Out of the data below, copy every line with the string "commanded".

== DATA EXCERPT ==

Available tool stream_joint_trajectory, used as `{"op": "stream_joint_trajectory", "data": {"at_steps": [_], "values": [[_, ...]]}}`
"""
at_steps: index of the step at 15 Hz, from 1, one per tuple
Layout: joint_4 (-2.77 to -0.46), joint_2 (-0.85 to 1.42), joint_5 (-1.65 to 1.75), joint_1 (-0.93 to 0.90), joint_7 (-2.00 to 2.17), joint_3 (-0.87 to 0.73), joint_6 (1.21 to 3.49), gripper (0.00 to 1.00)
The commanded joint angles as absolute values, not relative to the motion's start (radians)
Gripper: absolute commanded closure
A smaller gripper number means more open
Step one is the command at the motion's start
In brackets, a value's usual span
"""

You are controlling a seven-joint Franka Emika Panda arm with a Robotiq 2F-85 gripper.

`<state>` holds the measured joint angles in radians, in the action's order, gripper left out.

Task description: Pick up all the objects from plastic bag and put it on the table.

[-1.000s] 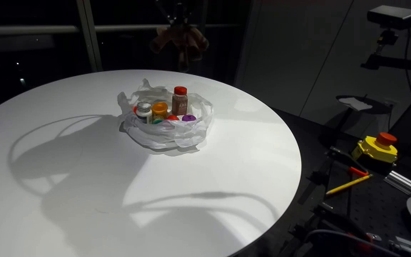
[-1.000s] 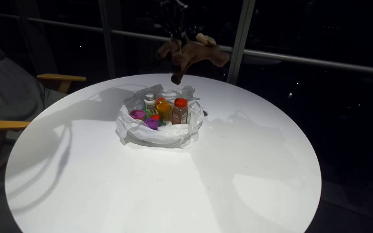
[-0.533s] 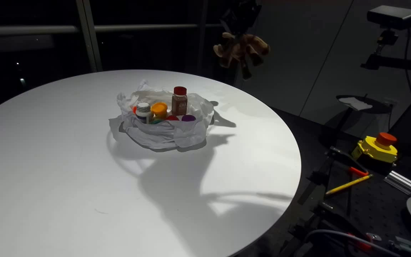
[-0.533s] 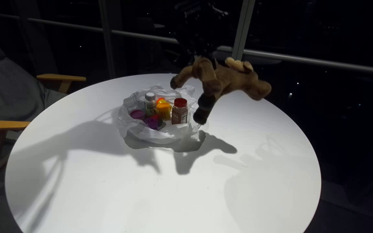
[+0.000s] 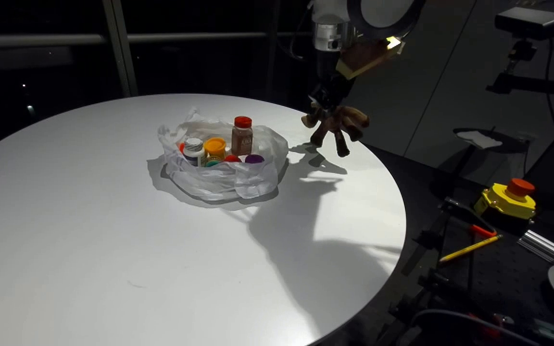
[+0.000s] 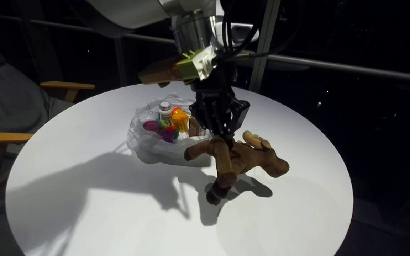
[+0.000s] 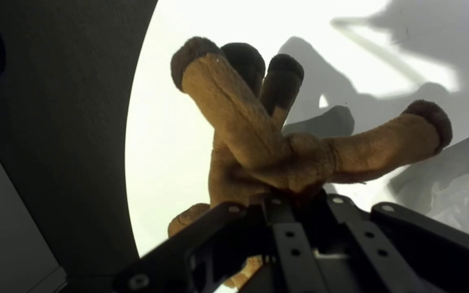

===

* _RESULT_:
The commanded joint angles as absolute values, not relative to the motion's start (radians)
Gripper: absolute commanded closure

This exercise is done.